Buss Precision Mold Inc. (BPM; Clackamas, OR) may be small in number with 10 employees, but possesses the technology—namely a DMC 105V Linear VMC from DMG/Mori Seiki USA, Inc. (Hoffman Estates, IL)—of a larger shop to tackle molds up to 36” x 48”. This includes collapsible core, unscrewing, overmolding tools and complex action designs needing extremely high accuracy across the entire machining envelope. It was for these reasons the company sought a machine with a larger work envelope without sacrificing accuracy.
According to BPM President Jonathan Buss, tolerances and finishes on the company’s molds are tailored to the specific project, but most work is held to +/-.0002 tolerance on multi-cavity components, cavity, cores and parting lines. Thus, BPM needed a larger capacity machine that would provide the tolerances required as well as allow through- spindle coolant for drilling operations—for drilling deep holes such as are required for ejector pins, cap screws, waterlines and other mold components through thick plates and also allows spindle orientation for tapping routines. Plus, if the machine had through-spindle coolant capabilities, BPM would not have to change machines to drill different holes.
Thus, when BPM began a search at IMTS for a high-speed milling machine with a larger size capacity, through-spindle coolant capabilities were a requirement. “I gathered information from prospective builders, reviewed their offerings and then picked several to see in person at IMTS,” Buss recalls. “We had high-speed-machining centers, but we could not drill or tap holes on them. We wanted a machine with the additional solution of ‘through-spindle coolant and tapping’ on a 18K spindle.”
Buss decided upon the 105V for its larger machining envelope (due to the portal or bridge construction), linear drives, glass scales and through spindle coolant capability with an 18K-RPM spindle for drilling—as well as milling—on the same machine. “Most high-speed milling machines do not offer through-spindle coolant for drilling ejector pin holes, or thread milling so they must be moved to another machine for that process,” he notes. “We can eliminate a step in the manufacturing process for pre-hard steel molds.” Buss adds the machine work envelope access is superior to most vertical machines of any configuration, allowing unrestricted access to two sides of the machine table.

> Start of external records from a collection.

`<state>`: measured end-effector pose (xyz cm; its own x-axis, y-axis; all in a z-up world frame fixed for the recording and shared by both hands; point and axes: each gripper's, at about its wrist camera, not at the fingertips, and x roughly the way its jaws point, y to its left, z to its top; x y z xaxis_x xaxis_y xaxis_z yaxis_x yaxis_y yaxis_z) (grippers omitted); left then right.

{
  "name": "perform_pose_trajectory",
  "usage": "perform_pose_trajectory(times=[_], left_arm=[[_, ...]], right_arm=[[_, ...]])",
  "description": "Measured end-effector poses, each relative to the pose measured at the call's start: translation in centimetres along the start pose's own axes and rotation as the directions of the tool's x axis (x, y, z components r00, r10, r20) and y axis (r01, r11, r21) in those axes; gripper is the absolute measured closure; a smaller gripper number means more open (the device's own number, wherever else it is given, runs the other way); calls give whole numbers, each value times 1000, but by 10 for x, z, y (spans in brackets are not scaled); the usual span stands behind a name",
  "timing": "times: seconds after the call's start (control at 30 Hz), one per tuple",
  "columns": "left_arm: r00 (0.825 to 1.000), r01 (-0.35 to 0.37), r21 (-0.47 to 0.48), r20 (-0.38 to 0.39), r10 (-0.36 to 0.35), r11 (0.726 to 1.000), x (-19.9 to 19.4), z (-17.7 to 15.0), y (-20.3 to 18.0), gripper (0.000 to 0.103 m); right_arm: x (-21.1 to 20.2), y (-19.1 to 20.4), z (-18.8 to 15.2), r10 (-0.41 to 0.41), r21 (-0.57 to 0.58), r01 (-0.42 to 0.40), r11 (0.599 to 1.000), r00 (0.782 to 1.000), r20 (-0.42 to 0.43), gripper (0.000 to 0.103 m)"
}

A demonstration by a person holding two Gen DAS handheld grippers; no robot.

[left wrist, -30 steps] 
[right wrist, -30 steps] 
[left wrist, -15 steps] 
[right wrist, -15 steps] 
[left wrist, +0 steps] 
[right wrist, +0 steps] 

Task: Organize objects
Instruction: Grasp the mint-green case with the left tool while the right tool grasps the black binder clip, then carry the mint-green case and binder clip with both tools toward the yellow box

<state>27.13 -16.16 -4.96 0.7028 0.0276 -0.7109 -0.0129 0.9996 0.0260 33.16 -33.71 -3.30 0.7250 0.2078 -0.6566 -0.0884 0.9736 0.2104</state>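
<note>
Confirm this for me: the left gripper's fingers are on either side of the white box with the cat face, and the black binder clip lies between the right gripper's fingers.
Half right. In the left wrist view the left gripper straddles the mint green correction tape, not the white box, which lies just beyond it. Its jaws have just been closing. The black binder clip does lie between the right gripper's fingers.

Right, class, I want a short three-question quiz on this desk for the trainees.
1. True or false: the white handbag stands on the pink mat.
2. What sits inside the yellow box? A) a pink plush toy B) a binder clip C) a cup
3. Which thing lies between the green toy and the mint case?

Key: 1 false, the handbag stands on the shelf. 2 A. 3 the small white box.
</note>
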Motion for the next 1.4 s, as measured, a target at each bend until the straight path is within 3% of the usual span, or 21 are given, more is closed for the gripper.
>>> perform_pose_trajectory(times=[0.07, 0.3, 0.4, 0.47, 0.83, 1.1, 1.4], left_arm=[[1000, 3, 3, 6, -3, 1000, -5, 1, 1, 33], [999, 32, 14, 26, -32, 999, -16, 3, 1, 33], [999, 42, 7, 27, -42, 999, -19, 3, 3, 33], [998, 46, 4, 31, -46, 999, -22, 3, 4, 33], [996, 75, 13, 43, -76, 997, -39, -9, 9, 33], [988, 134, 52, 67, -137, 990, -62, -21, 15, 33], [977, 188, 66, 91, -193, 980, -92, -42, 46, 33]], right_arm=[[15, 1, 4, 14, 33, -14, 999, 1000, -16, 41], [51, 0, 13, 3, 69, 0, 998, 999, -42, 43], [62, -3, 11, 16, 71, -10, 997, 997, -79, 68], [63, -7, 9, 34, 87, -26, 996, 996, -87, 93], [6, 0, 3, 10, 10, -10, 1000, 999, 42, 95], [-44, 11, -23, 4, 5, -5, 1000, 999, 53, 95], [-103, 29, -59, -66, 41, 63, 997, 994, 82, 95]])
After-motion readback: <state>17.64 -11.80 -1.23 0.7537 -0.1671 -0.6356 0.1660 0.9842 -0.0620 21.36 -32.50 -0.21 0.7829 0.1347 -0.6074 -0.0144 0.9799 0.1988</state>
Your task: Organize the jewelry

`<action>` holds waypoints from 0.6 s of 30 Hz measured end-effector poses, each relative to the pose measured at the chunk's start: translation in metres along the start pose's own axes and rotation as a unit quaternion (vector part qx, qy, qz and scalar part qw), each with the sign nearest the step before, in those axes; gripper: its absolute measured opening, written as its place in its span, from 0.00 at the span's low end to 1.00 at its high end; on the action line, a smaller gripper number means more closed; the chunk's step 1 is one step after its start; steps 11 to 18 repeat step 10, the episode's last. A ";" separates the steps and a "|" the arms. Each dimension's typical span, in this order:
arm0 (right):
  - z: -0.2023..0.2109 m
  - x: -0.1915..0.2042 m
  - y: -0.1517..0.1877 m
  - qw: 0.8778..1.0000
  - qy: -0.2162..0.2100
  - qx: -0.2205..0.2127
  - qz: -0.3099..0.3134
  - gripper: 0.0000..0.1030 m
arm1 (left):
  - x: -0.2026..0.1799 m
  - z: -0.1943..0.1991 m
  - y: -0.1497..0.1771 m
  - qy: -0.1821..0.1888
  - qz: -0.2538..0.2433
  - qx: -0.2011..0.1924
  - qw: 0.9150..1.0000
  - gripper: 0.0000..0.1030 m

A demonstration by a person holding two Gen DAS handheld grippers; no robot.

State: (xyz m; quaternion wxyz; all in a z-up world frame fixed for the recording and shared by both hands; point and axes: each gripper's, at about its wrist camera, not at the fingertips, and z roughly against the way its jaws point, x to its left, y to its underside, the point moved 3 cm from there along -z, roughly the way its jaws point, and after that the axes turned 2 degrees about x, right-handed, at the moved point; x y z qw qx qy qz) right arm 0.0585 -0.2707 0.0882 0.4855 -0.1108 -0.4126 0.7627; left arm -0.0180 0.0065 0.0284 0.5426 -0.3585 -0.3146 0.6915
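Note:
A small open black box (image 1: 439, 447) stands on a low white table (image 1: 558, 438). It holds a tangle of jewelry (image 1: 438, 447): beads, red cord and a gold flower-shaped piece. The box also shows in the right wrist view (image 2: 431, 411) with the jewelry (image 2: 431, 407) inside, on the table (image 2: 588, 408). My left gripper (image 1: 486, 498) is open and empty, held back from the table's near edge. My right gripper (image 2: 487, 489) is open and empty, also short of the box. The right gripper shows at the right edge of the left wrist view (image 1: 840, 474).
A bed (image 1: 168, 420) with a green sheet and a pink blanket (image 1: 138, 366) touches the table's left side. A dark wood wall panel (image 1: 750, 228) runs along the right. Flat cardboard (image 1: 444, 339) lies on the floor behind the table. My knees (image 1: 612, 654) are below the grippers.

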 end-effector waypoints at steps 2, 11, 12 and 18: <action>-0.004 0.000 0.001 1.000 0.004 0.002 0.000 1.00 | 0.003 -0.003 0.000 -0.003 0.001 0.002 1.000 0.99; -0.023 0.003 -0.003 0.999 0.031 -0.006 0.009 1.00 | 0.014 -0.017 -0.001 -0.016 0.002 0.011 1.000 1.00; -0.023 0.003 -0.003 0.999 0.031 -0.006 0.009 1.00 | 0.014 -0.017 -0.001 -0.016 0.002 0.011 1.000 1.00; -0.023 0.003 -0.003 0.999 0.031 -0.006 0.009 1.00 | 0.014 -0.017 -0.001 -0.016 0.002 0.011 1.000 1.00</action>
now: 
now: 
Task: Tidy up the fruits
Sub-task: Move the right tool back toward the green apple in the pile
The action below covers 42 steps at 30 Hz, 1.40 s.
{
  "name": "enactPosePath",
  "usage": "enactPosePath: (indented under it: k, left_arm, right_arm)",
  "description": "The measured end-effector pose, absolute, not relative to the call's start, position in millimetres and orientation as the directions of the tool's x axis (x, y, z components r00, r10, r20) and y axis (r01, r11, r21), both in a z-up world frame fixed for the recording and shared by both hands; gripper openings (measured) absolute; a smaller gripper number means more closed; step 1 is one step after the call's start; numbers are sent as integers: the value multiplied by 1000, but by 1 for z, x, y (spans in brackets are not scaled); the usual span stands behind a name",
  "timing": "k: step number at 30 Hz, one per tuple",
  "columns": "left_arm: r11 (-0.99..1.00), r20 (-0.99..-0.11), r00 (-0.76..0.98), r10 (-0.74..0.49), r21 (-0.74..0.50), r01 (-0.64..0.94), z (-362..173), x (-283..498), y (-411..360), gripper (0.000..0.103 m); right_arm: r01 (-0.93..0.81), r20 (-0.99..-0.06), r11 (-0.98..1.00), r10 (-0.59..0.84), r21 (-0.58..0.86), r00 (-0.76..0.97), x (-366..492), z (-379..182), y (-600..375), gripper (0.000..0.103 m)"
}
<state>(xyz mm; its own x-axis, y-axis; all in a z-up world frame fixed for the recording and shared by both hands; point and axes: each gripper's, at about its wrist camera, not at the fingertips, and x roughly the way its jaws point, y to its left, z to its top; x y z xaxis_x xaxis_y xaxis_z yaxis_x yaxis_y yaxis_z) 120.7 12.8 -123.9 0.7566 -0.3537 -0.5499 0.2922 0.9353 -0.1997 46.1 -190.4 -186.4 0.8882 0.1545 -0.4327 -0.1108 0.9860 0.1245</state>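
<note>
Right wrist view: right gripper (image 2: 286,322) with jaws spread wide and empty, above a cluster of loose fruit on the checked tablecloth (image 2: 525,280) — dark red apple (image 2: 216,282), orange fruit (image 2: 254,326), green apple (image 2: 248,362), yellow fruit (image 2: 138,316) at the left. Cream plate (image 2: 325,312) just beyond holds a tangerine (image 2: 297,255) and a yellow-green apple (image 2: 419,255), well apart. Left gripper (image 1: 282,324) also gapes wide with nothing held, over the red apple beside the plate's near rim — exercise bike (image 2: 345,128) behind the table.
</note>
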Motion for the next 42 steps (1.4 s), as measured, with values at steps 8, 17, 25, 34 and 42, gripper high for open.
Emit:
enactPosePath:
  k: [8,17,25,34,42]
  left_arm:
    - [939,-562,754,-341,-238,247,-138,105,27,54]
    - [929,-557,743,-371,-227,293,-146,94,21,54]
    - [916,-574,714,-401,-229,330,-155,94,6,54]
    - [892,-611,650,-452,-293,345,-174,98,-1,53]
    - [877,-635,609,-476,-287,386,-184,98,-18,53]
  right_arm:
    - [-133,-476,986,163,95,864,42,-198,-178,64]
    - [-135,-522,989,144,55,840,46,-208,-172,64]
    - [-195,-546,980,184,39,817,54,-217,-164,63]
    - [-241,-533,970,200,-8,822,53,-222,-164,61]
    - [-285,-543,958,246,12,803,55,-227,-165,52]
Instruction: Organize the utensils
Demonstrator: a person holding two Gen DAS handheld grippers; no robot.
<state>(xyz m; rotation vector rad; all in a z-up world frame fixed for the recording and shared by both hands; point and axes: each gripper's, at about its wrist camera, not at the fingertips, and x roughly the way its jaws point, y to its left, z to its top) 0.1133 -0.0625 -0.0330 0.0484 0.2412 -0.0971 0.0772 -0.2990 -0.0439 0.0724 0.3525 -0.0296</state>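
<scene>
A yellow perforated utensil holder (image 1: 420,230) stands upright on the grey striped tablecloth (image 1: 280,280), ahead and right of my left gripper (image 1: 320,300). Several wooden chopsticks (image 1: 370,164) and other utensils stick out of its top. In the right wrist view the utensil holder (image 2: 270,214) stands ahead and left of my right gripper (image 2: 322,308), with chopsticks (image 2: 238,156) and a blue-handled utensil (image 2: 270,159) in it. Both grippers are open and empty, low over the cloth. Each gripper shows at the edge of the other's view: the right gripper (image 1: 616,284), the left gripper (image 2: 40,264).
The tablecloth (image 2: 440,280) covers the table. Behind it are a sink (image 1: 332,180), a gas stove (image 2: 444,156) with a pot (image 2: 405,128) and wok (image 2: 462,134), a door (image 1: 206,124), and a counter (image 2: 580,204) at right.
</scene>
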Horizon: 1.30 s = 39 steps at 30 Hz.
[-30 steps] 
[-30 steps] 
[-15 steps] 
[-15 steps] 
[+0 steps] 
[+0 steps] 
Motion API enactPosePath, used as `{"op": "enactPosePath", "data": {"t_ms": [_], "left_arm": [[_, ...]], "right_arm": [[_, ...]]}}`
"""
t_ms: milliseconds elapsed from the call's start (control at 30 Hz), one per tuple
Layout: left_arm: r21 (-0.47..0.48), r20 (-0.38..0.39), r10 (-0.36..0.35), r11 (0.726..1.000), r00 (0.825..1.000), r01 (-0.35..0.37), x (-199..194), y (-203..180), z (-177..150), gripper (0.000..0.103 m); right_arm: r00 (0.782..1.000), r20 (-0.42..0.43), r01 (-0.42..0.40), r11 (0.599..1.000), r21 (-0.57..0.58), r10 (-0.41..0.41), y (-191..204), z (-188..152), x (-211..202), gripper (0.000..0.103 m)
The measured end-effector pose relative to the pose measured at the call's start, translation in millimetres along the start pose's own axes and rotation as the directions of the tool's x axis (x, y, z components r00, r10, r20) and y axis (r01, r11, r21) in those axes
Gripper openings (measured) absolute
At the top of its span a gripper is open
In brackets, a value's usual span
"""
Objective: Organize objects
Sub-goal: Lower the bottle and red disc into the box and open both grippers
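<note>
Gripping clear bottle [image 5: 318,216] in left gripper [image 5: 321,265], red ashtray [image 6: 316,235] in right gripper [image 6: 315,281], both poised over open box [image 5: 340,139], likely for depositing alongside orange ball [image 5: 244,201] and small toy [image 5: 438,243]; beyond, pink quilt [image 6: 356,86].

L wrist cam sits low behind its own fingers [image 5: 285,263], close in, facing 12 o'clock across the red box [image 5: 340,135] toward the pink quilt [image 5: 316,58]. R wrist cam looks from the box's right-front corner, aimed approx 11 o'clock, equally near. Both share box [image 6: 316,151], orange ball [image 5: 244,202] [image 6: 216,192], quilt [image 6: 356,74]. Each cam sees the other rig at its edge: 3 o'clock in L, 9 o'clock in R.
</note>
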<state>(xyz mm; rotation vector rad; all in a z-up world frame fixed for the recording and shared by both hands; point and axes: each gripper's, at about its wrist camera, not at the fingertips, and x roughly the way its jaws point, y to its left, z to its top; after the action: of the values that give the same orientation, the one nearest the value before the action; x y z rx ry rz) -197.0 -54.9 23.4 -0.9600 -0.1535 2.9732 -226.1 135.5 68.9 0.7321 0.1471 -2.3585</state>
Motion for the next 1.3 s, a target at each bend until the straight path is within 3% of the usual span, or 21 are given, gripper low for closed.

DMG/Mori Seiki USA Executive VP Randy Harland points out that this machine does “extremely well” in mold shops for the reasons Buss outlines above. “The construction of the machine, its rigid bridge-type design, and the control technology give the 105V a unique advantage in milling of mold cores and cavities,” he says.
The machine also yielded improved surface finish. “The linear motors produced a noticeable surface finish advantage of the ball screw machines,” Buss elaborates. “We have run the same exact program, cutting tools, steel material and machining parameter on the ball screw machines, and the results are very impressive. The improved surface finish requires less polishing when specifications such as texturing or mirror finishes are required.”
Furthermore, the DMG linear drives are extremely accurate, without any axis reversal errors, Buss continues. “In recent ball bar runs, the technician thought his testing unit was malfunctioning as he had never seen a machine test so accurately on a round test pattern,” he explains. “He had to make the program out of round to confirm it was actually following the prescribed path, and once he saw the change in test data, reverted back to the original program—confirming his initial testing. He stated numerous times he had never seen a machine so accurate.”
Expanded Work, Uninterrupted
Buss is satisfied with the way the 105V has allowed BPM to take on the building of larger molds, or allow multiple workpieces to be setup and run without interruption. “One of our first jobs that utilized the extra machine travel and accuracy on the DMG was a 12-foot long mold for molding continuous conveyor belt sidewalls,” Buss recalls. “It was made up of four 3-foot sections. We would not have previously taken on a project of this size without the added travel of the machine.”
Additionally, Buss points out that these machines have allowed his moldmakers to concentrate on getting their jobs done, “instead of chasing around machining tolerance or thermal growth errors.” And, the company has reduced leadtimes significantly over when it was using conventional machinery. Buss says it is hard to measure the leadtime reduction definitively as workpieces vary. However, he says in some cases the company has spent less time polishing completed molding surfaces—at times up to 50 percent.
Keith Foster, Account Manager at DMG/Mori Seiki dealer Ellison Technologies (Indianapolis, IN), adds, “Our DMG/Mori Seiki customers that utilize DMG High Speed Linear Technology have seen great improvements in mold contouring accuracy and surface finish quality—all with a reduced cycle time. Another benefit often overlooked is that they get longer cutting tool life, which helps reduce cutting tool costs for their jobs.”
“Using high accuracy milling tools—like OSG cutters and Haimer or Lyndex/Nikken toolholders on the DMG—allows us to take advantage of the accuracies and speed of the machine for a complete process,” Buss concludes. “Using highly accurate machines allows more efficient utilization of manpower and machine time—saving time and money for the customer and making BPM more profitable.”